I think we're going to go to war with Iran. I'm sure there are people who think that's a fine idea, that we can fix things once and for all with a few bombs. More on that later.
I'm going to ask you to do something you won't want to do, and that I don't actually recommend. Warning! Warning! Violent images! If you do this, don't blame me! Here is a link to a YouTube query for "Masters of War". If you follow that link, and play some of the videos, you'll see the toughest images to look at I've ever seen. Bob Dylan's classic anti-war ballad is the raw essence of humanity's opposition to war, and is the perfect background for the real truth of war. I looked at several of these, particularly the montage-style offerings rather than performances by Dylan himself or others like Pearl Jam. I confess I frequently averted my eyes, and I saw too much, frankly, to ever be quite the same again. I saw bodies ripped apart, mass graves, brutally damaged infants with a look of horror on their tiny faces that even Botticelli never imagined. I'm not sure I can ever dream again.
Remember my man Howard Zinn? (Yes, I finished his People's History.) On page 664 of that book, Zinn offers his essential view of war:
... given the nature of modern warfare, the victims would be mostly civilians. To put it another way, war in our time is always a war against children. And if the children of other countries are to be granted an equal right to life with our own children, then we must use our extraordinary human ingenuity to find nonmilitary solutions for world problems.
War is beyond imagining. War is beyond hell. War -- any war, not just nuclear war -- is to be avoided like the plague itself. No, I do not understand why everyone doesn't agree. I never will.
So now we're going to war with Iran. I can feel it. Cheney's been pushing for it for some time, and now the administration is going to designate Iran's Revolutionary Guard itself as a terrorist group. Never mind there's probably a grain of truth to that, but with the overwhelming tension in the air, joint military maneuvers by China and Russia, and the first halting steps at actual diplomacy, we're going full speed ahead and damn the torpedoes! Good God! If we want to keep bombing Muslim nations, man, we are hellbent down the path of total mutual annihiliation, if that's what we really want. And that's another thing I worry about a lot!

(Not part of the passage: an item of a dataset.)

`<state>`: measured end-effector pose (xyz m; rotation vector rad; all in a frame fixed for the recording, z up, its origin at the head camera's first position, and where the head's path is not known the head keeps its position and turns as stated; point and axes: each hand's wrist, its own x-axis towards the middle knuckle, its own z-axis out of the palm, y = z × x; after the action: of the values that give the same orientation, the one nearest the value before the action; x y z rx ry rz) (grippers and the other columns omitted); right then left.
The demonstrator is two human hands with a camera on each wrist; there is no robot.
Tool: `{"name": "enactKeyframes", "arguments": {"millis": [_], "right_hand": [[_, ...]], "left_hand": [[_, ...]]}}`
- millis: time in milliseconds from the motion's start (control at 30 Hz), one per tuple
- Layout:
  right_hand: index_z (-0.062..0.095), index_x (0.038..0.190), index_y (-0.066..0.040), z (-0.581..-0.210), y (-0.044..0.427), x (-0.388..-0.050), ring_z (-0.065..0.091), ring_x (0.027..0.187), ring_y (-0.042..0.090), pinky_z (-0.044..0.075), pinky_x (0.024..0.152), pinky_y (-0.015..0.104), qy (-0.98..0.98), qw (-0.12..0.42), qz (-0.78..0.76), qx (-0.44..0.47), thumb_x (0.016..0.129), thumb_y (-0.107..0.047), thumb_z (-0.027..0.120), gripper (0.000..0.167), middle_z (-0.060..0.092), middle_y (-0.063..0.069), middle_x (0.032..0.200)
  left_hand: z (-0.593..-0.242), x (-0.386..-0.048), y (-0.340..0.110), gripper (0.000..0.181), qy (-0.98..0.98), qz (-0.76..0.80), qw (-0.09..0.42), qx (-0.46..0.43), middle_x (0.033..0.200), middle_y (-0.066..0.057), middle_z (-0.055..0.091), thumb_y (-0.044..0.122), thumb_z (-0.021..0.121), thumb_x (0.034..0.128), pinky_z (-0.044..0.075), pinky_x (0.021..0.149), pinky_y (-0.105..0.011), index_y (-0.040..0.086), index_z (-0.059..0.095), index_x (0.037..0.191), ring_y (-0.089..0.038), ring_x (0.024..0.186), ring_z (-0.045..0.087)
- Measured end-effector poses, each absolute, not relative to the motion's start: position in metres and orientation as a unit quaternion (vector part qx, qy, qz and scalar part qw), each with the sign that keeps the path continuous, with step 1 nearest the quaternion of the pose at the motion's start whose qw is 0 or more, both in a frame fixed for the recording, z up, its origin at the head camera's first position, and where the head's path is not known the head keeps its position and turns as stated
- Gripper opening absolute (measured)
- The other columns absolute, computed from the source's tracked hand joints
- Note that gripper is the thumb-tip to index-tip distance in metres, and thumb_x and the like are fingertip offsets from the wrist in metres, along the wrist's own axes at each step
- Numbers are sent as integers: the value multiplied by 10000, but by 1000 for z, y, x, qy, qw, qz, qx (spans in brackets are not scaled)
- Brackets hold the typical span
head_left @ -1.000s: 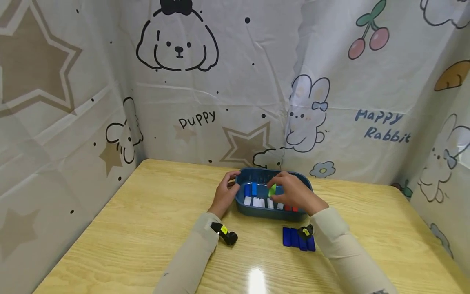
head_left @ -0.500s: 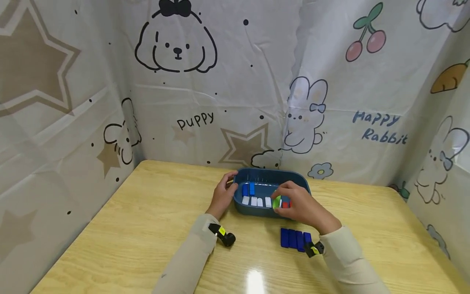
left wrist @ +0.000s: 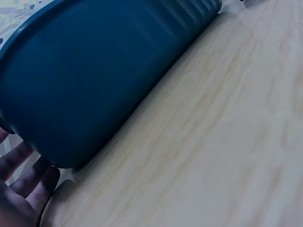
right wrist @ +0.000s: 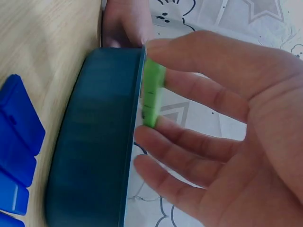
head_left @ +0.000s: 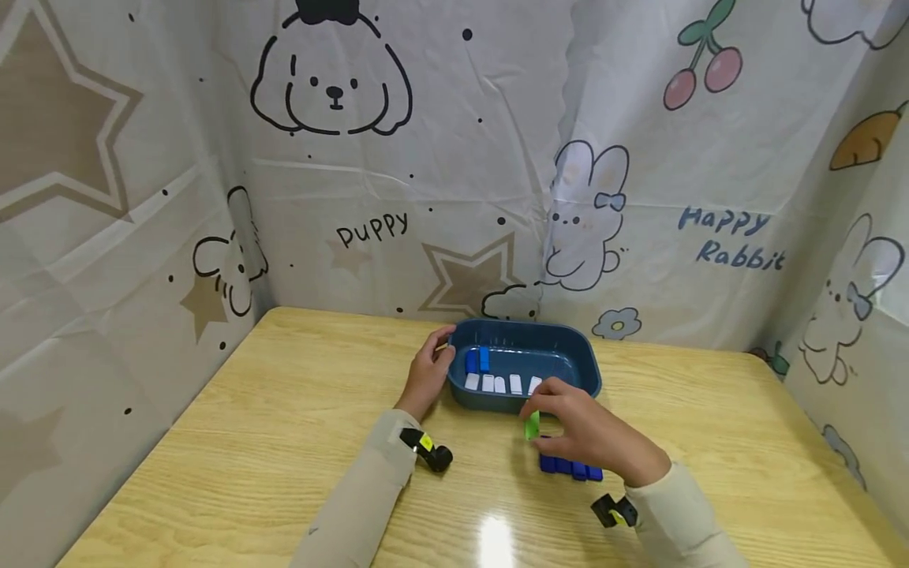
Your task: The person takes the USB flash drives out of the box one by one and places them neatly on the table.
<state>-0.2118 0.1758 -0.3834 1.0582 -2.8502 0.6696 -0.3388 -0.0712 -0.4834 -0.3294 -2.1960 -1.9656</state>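
In the head view a dark blue plastic basin (head_left: 529, 334) stands at the back of the table, with several white tiles (head_left: 488, 383) along its near side and two blue tiles (head_left: 472, 361) at its left. My left hand (head_left: 424, 379) rests against the basin's left end from outside, its fingers fairly straight in the left wrist view. Just in front of the basin, my right hand (head_left: 596, 430) pinches a narrow green tile (head_left: 532, 427) between thumb and fingertips. Seen from the right wrist, small dark marks show on the green tile (right wrist: 152, 92).
A row of dark blue tiles (head_left: 568, 468) lies side by side on the wooden table (head_left: 298, 442), below my right hand. A printed curtain (head_left: 398, 173) closes off the back and sides. Each wrist carries a small black camera (head_left: 429, 451).
My right hand has brought the green tile out of the basin, over its near rim, toward me and the row of blue tiles. My left hand stays at the basin's left end.
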Motion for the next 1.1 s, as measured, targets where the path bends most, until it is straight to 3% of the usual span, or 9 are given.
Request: {"name": "enactKeyframes", "arguments": {"millis": [167, 367, 700, 933, 1100], "right_hand": [[709, 1001, -178, -388, 176, -212, 531, 856, 147, 500, 743, 291, -915, -23, 210, 344, 782, -173, 782, 231, 538, -35, 1001], [712, 983, -133, -395, 174, -214, 569, 945, 212, 510, 794, 338, -916, -57, 209, 339, 764, -162, 797, 236, 561, -9, 1052], [712, 979, -127, -407, 171, -217, 545, 901, 178, 491, 771, 313, -923, -66, 183, 332, 720, -170, 837, 291, 545, -26, 1001], [694, 1019, -125, -411, 170, -218, 521, 920, 166, 489, 810, 370, -929, -77, 166, 321, 701, -176, 852, 359, 561, -10, 1006], [687, 1030, -128, -413, 171, -219, 528, 931, 176, 486, 818, 397, -932, -78, 155, 317, 694, -195, 857, 383, 565, -3, 1005]], "left_hand": [[-483, -338, -73, 390, -743, -655, 86, -106, 1406, -86, 493, 183, 493, 991, 386, 1060, -434, 180, 512, 1380, -272, 1267, 490], [-485, -339, -74, 378, -741, -657, 91, -101, 1390, -53, 508, 145, 495, 982, 394, 1056, -414, 192, 530, 1356, -246, 1258, 494], [-486, -342, -72, 378, -750, -647, 88, -106, 1404, -39, 501, 162, 490, 988, 381, 1067, -416, 200, 521, 1363, -245, 1276, 478], [-484, -340, -73, 380, -753, -642, 90, -110, 1405, -38, 502, 155, 494, 986, 376, 1070, -419, 189, 522, 1364, -238, 1284, 467], [-465, -327, -74, 392, -752, -644, 76, -113, 1419, -102, 486, 117, 485, 988, 366, 1075, -440, 107, 504, 1379, -289, 1299, 450]]}}
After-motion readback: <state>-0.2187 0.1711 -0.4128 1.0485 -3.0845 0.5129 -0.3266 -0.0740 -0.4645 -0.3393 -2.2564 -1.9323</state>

I've written congressmen. Heck, I've written the President himself, offering to have faith in him, if he'll just have faith in me, in order to start rebuilding together. I got nothing but a canned response, of course. I have a terrible, sickening sense of déjà vu, and I'm determined to do everything sane and reasonable to prevent this madness. I've been all over Barack Obama's website trying to persuade his organization to speak out specifically against the new Iran push. Dennis Kucinich has already done so. I may be powerless, but the elephant is going to be plagued by gnats while it tries to trample on the world.
As much as I love Bob Dylan, I could not in all sincerity sing his final verse. (I've been tempted to sing the song and put it up on this site, and I may still; hey, it's my blog!) In the final verse, Dylan speaks with a self-righteousness that can only be justified in the purity of youth. In my youth, I could have sung that final verse, but I'm older now, and I know my own compromises and corruptions. I have no right to wish harm to anyone, even those who do such harm to others. Why haven't I tried harder to stop all this before now? Why did I forsake my college protests and pursue careers, first in theater, then in technology? Because, in my inaction, I had become complicit.

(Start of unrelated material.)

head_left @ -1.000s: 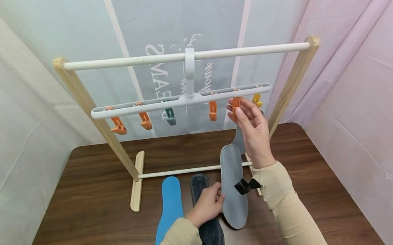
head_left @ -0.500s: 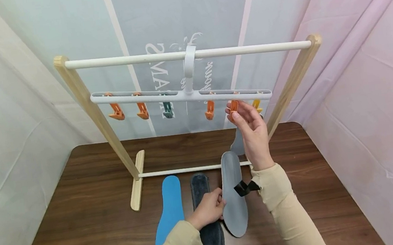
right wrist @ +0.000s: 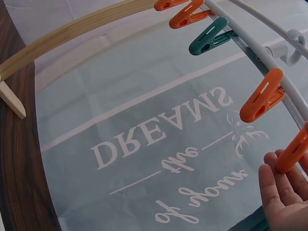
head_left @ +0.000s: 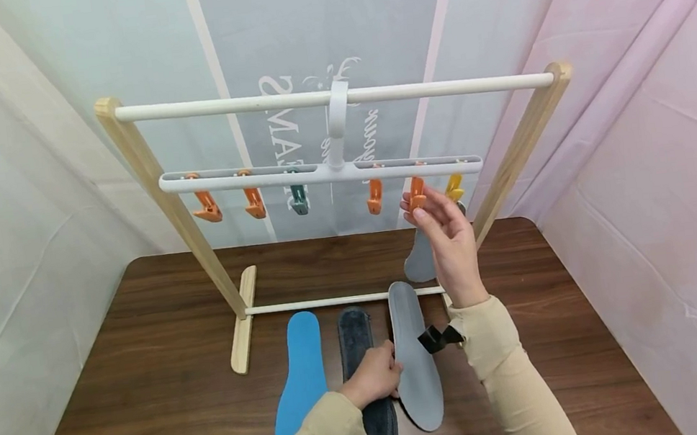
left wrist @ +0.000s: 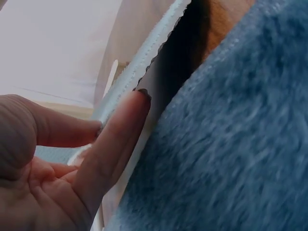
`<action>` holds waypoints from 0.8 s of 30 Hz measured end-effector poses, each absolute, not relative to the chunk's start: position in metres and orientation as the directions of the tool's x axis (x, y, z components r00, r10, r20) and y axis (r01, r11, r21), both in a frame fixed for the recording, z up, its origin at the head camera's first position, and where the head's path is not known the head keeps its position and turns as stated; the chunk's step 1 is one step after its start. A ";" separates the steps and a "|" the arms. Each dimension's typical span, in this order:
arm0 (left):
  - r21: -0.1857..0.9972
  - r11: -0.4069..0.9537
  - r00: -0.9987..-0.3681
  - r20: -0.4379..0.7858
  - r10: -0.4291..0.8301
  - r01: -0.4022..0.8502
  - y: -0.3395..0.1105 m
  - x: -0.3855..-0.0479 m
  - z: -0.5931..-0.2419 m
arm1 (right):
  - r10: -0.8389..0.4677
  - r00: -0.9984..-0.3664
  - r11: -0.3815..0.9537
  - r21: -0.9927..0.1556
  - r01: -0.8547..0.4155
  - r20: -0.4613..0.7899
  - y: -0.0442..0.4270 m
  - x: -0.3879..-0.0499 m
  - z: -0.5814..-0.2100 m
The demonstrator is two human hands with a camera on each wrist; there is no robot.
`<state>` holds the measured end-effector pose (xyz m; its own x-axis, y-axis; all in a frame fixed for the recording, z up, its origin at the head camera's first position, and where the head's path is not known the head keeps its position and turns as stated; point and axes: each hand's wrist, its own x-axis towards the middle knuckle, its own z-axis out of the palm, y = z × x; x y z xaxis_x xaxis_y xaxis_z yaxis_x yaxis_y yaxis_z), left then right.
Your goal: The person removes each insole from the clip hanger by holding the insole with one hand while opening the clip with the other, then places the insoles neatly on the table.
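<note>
A grey insole (head_left: 416, 369) is held by its left edge in my left hand (head_left: 376, 374), thumb on one side and fingers on the other in the left wrist view. My right hand (head_left: 453, 248) is raised to the hanger, its thumb and fingertips pinching the lower end of an orange clip (head_left: 417, 193). Just right of it, a yellow clip (head_left: 454, 186) bears a second grey insole (head_left: 419, 258), partly hidden behind my right hand. A dark fuzzy insole (head_left: 355, 333) lies under my left wrist, and a blue insole (head_left: 303, 357) lies left of that.
The white clip hanger (head_left: 336, 172) hooks over the top rail (head_left: 230, 106) of a wooden stand (head_left: 179, 216) on the brown table (head_left: 115, 391). Orange clips and a green clip (head_left: 298, 198) hang further left. A low crossbar (head_left: 320, 304) spans the stand's feet.
The held grey insole has come down toward me, with my left hand lowering slightly. The hanger tipped down at the right, then partly levelled. My right hand stays at the orange clip.
</note>
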<state>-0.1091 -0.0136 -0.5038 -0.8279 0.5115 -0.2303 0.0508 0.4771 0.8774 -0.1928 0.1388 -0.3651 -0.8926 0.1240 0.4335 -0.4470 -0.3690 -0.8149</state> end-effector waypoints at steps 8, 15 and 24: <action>0.845 0.534 -0.836 -0.278 0.473 0.021 -0.008 -0.107 -0.509 | 0.118 -0.889 -0.357 -0.817 -0.453 0.442 0.140 -0.193 -0.367; 0.819 0.574 -0.836 -0.297 0.461 0.026 -0.002 -0.107 -0.508 | 0.117 -0.892 -0.342 -0.825 -0.450 0.438 0.141 -0.192 -0.369; 0.791 0.611 -0.872 -0.308 0.380 -0.013 0.005 -0.104 -0.513 | 0.135 -0.901 -0.309 -0.846 -0.434 0.413 0.143 -0.188 -0.371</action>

I have now been six months away from gainful employment. I began this time intent on reading and meditating extensively, and I've done so. But while much of my reading has been highly eclectic and non-political, I've also been compelled to use this time to look deeply into today's political climate. It's been real tough on the meditative posture. It's never been that challenging to see through the political machinations, but I have a relatively coherent overview now, and it's no less disturbing than the images in the YouTube query above.

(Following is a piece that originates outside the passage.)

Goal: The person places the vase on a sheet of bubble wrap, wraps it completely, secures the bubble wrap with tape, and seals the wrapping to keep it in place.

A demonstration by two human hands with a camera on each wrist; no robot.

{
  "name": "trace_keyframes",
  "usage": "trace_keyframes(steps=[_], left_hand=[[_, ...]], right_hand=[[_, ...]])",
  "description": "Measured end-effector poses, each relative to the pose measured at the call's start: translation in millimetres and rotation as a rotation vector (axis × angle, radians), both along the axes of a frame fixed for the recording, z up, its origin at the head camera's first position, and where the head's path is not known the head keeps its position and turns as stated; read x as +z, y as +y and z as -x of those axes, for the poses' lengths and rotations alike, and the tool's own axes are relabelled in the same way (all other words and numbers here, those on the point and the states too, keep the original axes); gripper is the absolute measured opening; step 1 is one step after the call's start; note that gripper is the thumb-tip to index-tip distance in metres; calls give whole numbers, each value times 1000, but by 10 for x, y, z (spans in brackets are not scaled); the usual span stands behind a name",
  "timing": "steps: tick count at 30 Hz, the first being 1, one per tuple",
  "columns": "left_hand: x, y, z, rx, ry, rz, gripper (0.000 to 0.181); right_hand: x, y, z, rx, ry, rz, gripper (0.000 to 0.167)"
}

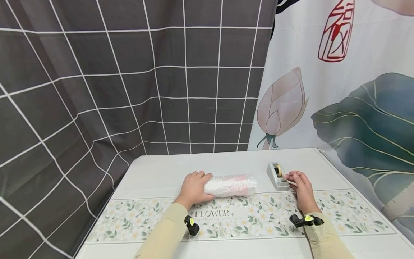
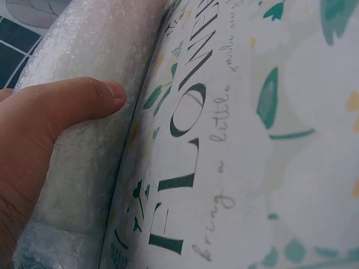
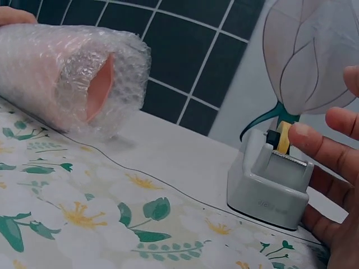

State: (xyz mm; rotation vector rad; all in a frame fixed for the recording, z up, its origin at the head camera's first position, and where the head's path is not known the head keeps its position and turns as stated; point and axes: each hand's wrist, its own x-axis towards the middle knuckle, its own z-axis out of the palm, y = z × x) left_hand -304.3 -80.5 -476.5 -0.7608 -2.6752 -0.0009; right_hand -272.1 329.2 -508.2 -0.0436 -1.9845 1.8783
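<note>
A cylinder-shaped bundle in clear bubble wrap (image 1: 233, 185) lies sideways on the table, pinkish towards its right end. My left hand (image 1: 193, 189) grips its left end, and in the left wrist view the thumb (image 2: 95, 95) lies across the wrap. The bundle's open end (image 3: 101, 89) shows something pink inside; its kind is hidden. To the right stands a grey tape dispenser (image 1: 277, 177) with a yellowish tape roll (image 3: 284, 137). My right hand (image 1: 302, 189) is at the dispenser's right side, fingers loosely extended, one fingertip close to the roll. Whether it touches the tape is unclear.
The white table (image 1: 174, 165) has a printed flower band (image 1: 136, 225) with lettering across it. A dark grid-patterned curtain (image 1: 168, 86) hangs behind and to the left, and a white lotus-print curtain (image 1: 291, 39) hangs at the right.
</note>
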Motion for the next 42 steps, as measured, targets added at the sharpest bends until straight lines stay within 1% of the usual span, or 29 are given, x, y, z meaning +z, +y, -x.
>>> trace_keyframes(steps=[3,8,12,17,25,29,33,38,42], left_hand=[[-6,-2,-4,-4,2,-5,79],[-4,1,-19,-8,0,-13,79],[0,6,-28,-7,-6,-18,79],[3,10,-23,-2,-15,-11,80],[-2,13,-12,-4,-7,-18,79],[-13,8,-13,-9,-1,-37,78],[-16,5,-17,-5,-8,-37,78],[-1,5,-21,-1,-12,-29,78],[9,3,-18,0,-12,-27,77]], right_hand=[[1,-12,3,-9,-19,-19,46],[-20,-17,8,-49,-111,-138,55],[-34,-18,13,-72,-171,-174,59],[-30,-19,24,-84,-204,-210,62],[-31,-22,33,-78,-250,-209,71],[-39,-15,27,-52,-269,-215,72],[-48,-8,9,-33,-272,-188,71],[-49,1,-20,-65,-267,-136,67],[-47,5,-57,-109,-254,-137,63]])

There's yet another verse of Dylan's song that I can't sing any more, not because I don't want to, but because I'm no longer young. If I were, I would sing this verse over and over:
How much do I know
To talk out of turn
You might say that I'm young
You might say I'm unlearned
But there's one thing I know
Though I'm younger than you
Even Jesus would never
Forgive what you do
(I sang the verse. A capella. For masochists only!)
1 comment:
Good for people to know.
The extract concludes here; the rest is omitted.